Exercise requirements
The entries are to be repeated exactly, with all pictures omitted.

Entries taken from a collection
----------------------------------------

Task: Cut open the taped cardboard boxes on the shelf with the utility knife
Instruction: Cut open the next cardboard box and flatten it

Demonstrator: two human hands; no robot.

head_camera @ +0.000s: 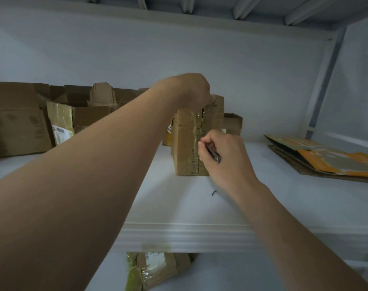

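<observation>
Item 1. Taped box (188, 143): mid-shelf (263, 202), stood on end, so its taped seam faces near for cutting. The seam looks split above the blade and sealed below.
Item 2. Left hand (191, 91): fingers clenched over the box's top edge, apparently bracing it against the knife's pull.
Item 3. Right hand (227, 158): fingers grasping the utility knife (213, 153), tip at the seam about halfway down.
Item 4. Opened boxes (17, 122): far left.
Item 5. Flattened cardboard (326, 162): far right, well apart.
Item 6. Wrapped parcel (158, 267): lower shelf, near.
</observation>
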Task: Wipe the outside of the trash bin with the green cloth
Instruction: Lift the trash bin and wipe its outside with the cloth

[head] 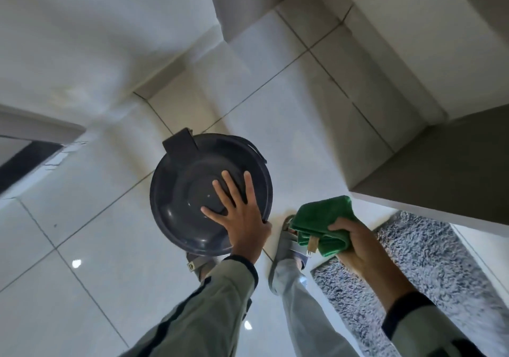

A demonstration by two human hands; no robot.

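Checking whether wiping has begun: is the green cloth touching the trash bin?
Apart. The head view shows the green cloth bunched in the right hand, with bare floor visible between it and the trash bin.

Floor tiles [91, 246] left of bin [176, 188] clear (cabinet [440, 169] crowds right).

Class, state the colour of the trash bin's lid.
Dark grey trash bin lid, seen best in the head view, the only one.

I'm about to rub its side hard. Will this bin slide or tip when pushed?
Probably slides: the trash bin stands on glossy floor tiles. It looks like light plastic, so likely tippy. The left hand pressing flat on its lid should steady it.
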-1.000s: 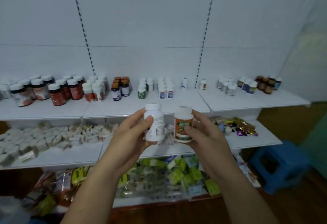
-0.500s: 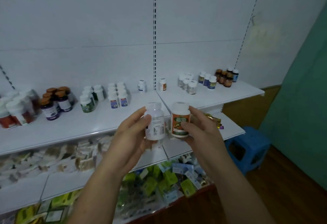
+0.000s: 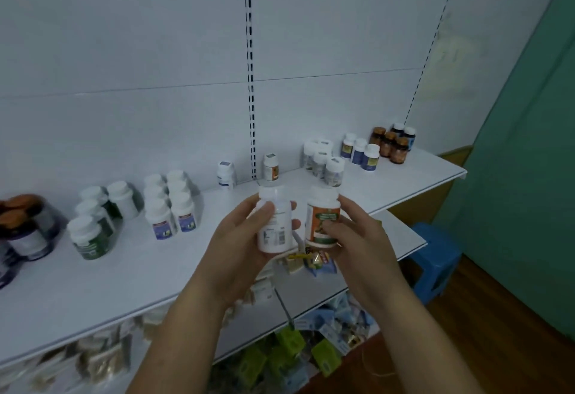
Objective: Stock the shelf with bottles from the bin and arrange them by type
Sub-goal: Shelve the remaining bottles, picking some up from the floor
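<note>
Partly stocked, the shelf (image 3: 124, 269) holds sorted bottle groups (image 3: 169, 207); the left hand (image 3: 236, 250) grips a white bottle (image 3: 273, 222), the right hand (image 3: 357, 238) an orange-label bottle (image 3: 322, 216), both unplaced.

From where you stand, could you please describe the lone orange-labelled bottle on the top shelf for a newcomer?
Follow the central slotted upright in the white back wall down to the top shelf. Just right of it a small white-capped bottle stands alone. Its orange label sets it apart from the blue-labelled single bottle left of the upright.
</note>
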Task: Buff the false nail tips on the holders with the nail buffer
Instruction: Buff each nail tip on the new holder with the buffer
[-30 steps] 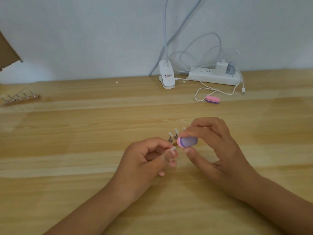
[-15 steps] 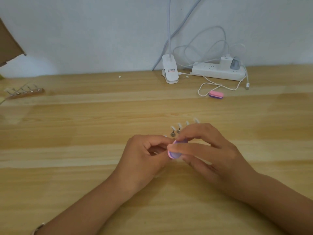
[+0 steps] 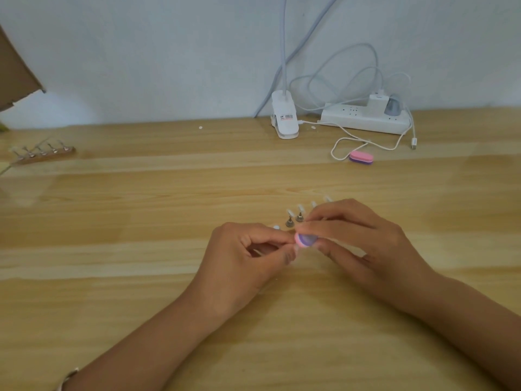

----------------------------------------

Result for this task
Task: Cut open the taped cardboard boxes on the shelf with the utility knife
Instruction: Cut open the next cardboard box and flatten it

Demonstrator: two human hands; no robot.

head_camera @ +0.000s: 

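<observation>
Item 1. Taped box (188, 143): mid-shelf (263, 202), stood on end, so its taped seam faces near for cutting. The seam looks split above the blade and sealed below.
Item 2. Left hand (191, 91): fingers clenched over the box's top edge, apparently bracing it against the knife's pull.
Item 3. Right hand (227, 158): fingers grasping the utility knife (213, 153), tip at the seam about halfway down.
Item 4. Opened boxes (17, 122): far left.
Item 5. Flattened cardboard (326, 162): far right, well apart.
Item 6. Wrapped parcel (158, 267): lower shelf, near.
</observation>
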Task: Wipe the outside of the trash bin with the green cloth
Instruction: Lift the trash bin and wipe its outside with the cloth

[head] 

A demonstration by two human hands; no robot.

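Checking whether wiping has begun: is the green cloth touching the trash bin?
Apart. The head view shows the green cloth bunched in the right hand, with bare floor visible between it and the trash bin.

Floor tiles [91, 246] left of bin [176, 188] clear (cabinet [440, 169] crowds right).

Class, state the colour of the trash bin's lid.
Dark grey trash bin lid, seen best in the head view, the only one.

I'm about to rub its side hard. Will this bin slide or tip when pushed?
Probably slides: the trash bin stands on glossy floor tiles. It looks like light plastic, so likely tippy. The left hand pressing flat on its lid should steady it.
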-1.000s: 
-0.500s: 
+0.000s: 
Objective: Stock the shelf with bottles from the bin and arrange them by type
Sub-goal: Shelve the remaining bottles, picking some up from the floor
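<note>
Partly stocked, the shelf (image 3: 124, 269) holds sorted bottle groups (image 3: 169, 207); the left hand (image 3: 236, 250) grips a white bottle (image 3: 273, 222), the right hand (image 3: 357, 238) an orange-label bottle (image 3: 322, 216), both unplaced.

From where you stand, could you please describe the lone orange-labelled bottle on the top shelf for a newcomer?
Follow the central slotted upright in the white back wall down to the top shelf. Just right of it a small white-capped bottle stands alone. Its orange label sets it apart from the blue-labelled single bottle left of the upright.
</note>
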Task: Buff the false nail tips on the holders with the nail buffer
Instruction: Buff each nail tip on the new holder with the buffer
[-30 steps] 
[-15 steps] 
[+0 steps] 

Nothing else goes in the answer.